Out of curiosity, where did you find this?


> "Rotating outages primarily affect residential neighborhoods and small businesses and are typically limited to 10 to 45 minutes before being rotated to another location."

I don't understand. Here they shut down a couple large factories (that have agreed beforehand to emergency shutdowns) when there are capacity problems. Those eat so much power that it usually solves the problem.

They don't shut down power to residential just for capacity, if you're without power at home it means something blew up on the path that delivers to you.

Also, how can a gas pipeline freeze? Almost everyone is heating with natural gas here, we have a cold wave, and the only question is if they can deliver enough volume. Which is again fixed by shutting down some large industrial consumers, not by freezing homes.


They've already done that - that is EEA 1 and 2 (1 being voluntary shutdown, 2 being involuntary shutdown).

They've asked everyone who CAN go to backup generators (think: hospitals, datacenters) to do so. If short-term shedding of residential load doesn't work, the next step is to blackout commercial players - think Walmart, etc. Those usually occur for longer periods of time and have security risks involved.

Natural gas pipelines have some water in them, they can freeze if they're not buried deep enough.


> the next step is to blackout commercial players

Yeah, my point is they have the order wrong.
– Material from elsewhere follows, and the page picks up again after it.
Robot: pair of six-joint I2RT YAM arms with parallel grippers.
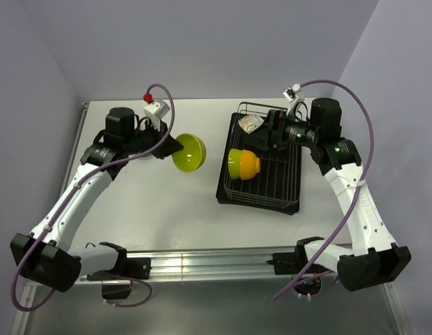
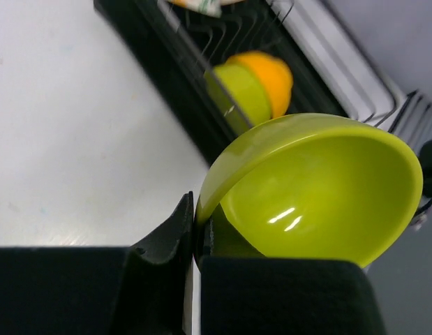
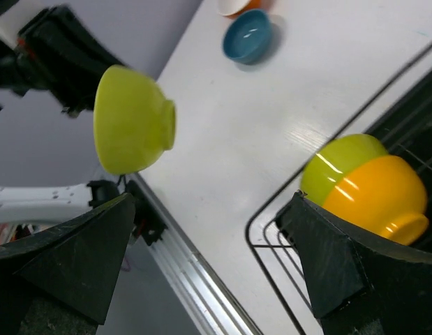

They're shutting down residential first with the associated health risks instead of shutting down commercial which will just send people home for a day or three.


I was wrong - there is no EEA 4. It's up to the local utilities to determine how to shed load; I suspect many office parks are already without power (but at 4 AM they're also probably not using much power).


that's the scary part: daytime demand is much higher.


http://www.ercot.com/

You can see the forecasted gap on the home page. It’s going to her worse.


Look at the projected capacity graph on the main page - they expect to be 10 GIGAWATTS short by 9 AM!